→ **TASK TO CARRY OUT**
Please restate, word for word, the lines below that begin at the one with "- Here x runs" and end at the one with "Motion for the". Leave out all other lines.

→ **GIVEN INFORMATION**
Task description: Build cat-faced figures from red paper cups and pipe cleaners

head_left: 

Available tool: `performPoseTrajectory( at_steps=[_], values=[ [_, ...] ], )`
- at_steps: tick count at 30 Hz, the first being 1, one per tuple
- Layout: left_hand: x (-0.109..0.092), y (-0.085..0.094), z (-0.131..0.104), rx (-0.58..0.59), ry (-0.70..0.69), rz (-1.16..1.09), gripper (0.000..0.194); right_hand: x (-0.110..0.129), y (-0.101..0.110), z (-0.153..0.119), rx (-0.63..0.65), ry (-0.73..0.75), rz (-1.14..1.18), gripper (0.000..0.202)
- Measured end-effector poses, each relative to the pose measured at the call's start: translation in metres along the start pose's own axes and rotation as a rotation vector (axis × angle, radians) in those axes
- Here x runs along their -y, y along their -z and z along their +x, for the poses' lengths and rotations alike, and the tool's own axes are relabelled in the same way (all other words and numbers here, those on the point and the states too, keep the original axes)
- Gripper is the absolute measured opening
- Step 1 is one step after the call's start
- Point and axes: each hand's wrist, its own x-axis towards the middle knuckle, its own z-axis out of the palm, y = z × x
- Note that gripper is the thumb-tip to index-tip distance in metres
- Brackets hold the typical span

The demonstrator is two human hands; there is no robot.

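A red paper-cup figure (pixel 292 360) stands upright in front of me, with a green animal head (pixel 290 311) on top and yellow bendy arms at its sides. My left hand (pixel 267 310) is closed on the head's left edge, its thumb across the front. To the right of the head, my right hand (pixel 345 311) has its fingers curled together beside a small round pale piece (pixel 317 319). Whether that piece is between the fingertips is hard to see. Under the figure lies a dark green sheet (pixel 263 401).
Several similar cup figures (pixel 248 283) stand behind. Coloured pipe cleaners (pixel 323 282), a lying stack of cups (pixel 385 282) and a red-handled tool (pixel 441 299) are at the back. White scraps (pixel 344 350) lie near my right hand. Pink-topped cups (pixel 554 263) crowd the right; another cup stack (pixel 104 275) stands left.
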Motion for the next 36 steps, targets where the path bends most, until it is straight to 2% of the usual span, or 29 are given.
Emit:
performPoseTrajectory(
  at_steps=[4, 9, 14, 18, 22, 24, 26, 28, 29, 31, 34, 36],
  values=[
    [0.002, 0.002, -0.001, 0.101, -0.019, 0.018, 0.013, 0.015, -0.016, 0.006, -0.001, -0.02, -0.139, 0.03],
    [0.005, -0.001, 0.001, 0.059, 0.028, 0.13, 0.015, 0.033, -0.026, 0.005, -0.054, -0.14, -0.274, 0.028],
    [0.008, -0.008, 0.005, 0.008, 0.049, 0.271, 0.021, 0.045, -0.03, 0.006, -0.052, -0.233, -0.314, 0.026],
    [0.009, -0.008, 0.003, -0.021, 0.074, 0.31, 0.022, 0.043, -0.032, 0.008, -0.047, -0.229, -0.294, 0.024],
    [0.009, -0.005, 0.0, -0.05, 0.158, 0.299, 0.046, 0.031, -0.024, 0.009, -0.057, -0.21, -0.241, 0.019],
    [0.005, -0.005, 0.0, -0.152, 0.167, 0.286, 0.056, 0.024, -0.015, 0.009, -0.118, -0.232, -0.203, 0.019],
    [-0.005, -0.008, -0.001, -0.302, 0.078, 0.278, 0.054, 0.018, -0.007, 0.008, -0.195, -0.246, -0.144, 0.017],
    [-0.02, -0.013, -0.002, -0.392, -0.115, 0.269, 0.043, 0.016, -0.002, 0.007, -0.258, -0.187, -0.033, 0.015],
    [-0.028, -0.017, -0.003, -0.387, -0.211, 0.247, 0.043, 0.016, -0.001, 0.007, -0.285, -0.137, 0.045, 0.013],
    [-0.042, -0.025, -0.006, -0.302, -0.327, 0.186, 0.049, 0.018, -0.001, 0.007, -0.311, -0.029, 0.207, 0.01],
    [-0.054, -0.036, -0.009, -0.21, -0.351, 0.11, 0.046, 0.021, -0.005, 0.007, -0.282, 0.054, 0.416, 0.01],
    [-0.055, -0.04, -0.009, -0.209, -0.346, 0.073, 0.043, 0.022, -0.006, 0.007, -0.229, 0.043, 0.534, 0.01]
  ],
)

→ **EXERCISE RESPONSE**
- Here x runs along their -y, y along their -z and z along their +x, for the poses' lengths and rotations alike, and the tool's own axes are relabelled in the same way (all other words and numbers here, those on the point and the states too, keep the original axes)
- Gripper is the absolute measured opening
- Step 1 is one step after the call's start
- Point and axes: each hand's wrist, its own x-axis towards the middle knuckle, its own z-axis out of the palm, y = z × x
- Note that gripper is the thumb-tip to index-tip distance in metres
- Brackets hold the typical span

The demonstrator is two human hands; there is no robot.

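A red paper-cup figure (pixel 292 360) stands upright in front of me, with a green animal head (pixel 290 311) on top and yellow bendy arms at its sides. My left hand (pixel 267 310) is closed on the head's left edge, its thumb across the front. To the right of the head, my right hand (pixel 345 311) has its fingers curled together beside a small round pale piece (pixel 317 319). Whether that piece is between the fingertips is hard to see. Under the figure lies a dark green sheet (pixel 263 401).
Several similar cup figures (pixel 248 283) stand behind. Coloured pipe cleaners (pixel 323 282), a lying stack of cups (pixel 385 282) and a red-handled tool (pixel 441 299) are at the back. White scraps (pixel 344 350) lie near my right hand. Pink-topped cups (pixel 554 263) crowd the right; another cup stack (pixel 104 275) stands left.
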Motion for the next 36 steps, targets where the path bends most, until it is straight to 2% of the usual span, or 29 are given.

No further output remains.